Task item: Below are the entries; count the lines in them that contain the word "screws" and give only the number.

Data shown:
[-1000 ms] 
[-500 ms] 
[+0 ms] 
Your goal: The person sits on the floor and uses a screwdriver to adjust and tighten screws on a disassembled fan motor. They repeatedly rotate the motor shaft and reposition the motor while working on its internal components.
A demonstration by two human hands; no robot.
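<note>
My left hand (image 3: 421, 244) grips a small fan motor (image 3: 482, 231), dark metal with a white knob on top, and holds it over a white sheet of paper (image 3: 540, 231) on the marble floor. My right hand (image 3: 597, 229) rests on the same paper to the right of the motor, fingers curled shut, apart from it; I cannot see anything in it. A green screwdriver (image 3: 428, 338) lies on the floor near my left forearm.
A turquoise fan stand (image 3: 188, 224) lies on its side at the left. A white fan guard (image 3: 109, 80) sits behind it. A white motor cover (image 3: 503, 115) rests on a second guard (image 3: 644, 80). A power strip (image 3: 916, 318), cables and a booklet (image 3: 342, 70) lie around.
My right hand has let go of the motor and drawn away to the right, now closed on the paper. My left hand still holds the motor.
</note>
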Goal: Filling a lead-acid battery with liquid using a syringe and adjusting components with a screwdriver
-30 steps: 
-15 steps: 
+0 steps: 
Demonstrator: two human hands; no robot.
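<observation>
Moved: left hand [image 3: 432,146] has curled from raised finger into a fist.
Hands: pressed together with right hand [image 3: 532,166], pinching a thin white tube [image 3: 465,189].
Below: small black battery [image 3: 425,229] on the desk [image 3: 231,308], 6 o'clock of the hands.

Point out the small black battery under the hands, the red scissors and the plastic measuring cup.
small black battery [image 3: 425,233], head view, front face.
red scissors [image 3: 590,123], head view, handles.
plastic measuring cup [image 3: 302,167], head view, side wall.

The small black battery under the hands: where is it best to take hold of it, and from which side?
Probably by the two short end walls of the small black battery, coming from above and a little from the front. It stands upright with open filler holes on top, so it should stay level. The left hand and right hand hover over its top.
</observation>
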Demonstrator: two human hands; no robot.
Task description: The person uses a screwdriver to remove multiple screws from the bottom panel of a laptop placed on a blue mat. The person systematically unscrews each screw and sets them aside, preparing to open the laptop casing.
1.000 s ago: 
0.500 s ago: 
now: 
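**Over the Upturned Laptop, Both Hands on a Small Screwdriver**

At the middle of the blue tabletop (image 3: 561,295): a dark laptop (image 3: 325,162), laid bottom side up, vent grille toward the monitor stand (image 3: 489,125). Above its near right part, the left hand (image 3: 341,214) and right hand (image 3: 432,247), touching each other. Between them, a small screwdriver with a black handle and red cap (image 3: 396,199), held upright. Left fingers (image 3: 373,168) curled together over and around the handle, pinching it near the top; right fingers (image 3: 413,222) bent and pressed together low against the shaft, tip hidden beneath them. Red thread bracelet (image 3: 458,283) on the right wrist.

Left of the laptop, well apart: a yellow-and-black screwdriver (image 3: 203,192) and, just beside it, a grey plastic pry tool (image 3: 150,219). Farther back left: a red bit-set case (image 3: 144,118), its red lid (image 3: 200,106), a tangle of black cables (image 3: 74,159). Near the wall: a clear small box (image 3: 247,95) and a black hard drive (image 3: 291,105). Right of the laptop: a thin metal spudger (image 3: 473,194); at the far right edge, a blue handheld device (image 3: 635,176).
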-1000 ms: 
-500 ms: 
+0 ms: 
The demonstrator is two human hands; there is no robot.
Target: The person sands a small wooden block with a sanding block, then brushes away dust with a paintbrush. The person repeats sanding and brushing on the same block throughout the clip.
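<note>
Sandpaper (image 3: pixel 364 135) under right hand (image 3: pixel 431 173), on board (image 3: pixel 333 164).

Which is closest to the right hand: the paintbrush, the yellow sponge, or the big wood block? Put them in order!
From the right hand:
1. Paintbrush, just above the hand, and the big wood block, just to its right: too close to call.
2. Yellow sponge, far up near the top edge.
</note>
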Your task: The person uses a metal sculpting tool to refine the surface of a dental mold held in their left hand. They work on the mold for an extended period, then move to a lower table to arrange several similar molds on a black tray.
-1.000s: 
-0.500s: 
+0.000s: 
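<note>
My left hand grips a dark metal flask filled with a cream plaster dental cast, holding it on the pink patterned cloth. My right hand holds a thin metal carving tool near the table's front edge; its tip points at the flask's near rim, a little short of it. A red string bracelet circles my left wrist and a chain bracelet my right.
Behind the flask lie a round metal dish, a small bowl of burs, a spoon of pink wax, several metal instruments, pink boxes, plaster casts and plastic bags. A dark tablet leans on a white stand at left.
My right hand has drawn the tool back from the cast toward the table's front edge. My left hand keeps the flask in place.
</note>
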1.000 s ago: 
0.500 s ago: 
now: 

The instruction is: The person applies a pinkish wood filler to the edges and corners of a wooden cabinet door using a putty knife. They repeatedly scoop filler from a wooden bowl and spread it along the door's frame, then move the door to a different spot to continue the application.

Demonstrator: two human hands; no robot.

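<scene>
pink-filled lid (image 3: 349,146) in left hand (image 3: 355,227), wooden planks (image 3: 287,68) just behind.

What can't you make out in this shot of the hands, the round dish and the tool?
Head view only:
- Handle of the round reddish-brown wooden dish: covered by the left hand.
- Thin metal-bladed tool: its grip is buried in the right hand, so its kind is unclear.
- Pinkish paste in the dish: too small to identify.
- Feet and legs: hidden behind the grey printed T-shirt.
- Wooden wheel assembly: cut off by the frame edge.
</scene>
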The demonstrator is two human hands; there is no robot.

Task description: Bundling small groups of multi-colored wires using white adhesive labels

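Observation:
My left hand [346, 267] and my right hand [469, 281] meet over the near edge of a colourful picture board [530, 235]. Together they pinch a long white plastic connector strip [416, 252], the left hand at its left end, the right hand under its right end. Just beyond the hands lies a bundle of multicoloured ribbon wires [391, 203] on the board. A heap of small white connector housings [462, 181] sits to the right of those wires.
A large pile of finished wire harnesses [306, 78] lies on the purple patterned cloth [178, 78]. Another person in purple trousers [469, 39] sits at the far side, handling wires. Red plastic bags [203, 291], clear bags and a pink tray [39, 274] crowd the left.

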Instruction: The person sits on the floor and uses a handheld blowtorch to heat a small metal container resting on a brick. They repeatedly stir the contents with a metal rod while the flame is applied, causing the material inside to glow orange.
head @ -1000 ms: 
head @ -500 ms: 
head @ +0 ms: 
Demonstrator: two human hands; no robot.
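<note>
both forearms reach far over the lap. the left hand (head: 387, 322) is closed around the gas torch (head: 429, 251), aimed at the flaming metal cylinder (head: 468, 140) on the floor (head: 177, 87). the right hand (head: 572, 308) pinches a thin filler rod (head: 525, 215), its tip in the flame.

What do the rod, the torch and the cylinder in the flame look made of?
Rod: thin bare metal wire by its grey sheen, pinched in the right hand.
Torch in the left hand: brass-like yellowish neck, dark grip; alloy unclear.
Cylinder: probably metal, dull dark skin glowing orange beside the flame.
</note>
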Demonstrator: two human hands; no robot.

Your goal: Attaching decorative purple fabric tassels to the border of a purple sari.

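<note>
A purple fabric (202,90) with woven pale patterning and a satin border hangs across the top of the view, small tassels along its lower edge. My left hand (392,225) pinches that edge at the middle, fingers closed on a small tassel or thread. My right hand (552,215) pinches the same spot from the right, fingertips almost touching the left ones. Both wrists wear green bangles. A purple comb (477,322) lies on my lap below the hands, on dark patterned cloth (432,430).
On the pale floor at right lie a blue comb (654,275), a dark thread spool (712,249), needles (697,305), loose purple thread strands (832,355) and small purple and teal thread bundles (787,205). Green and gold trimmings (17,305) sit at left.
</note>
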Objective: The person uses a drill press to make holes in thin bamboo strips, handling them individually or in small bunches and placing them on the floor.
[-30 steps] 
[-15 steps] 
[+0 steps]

Problem solution: 2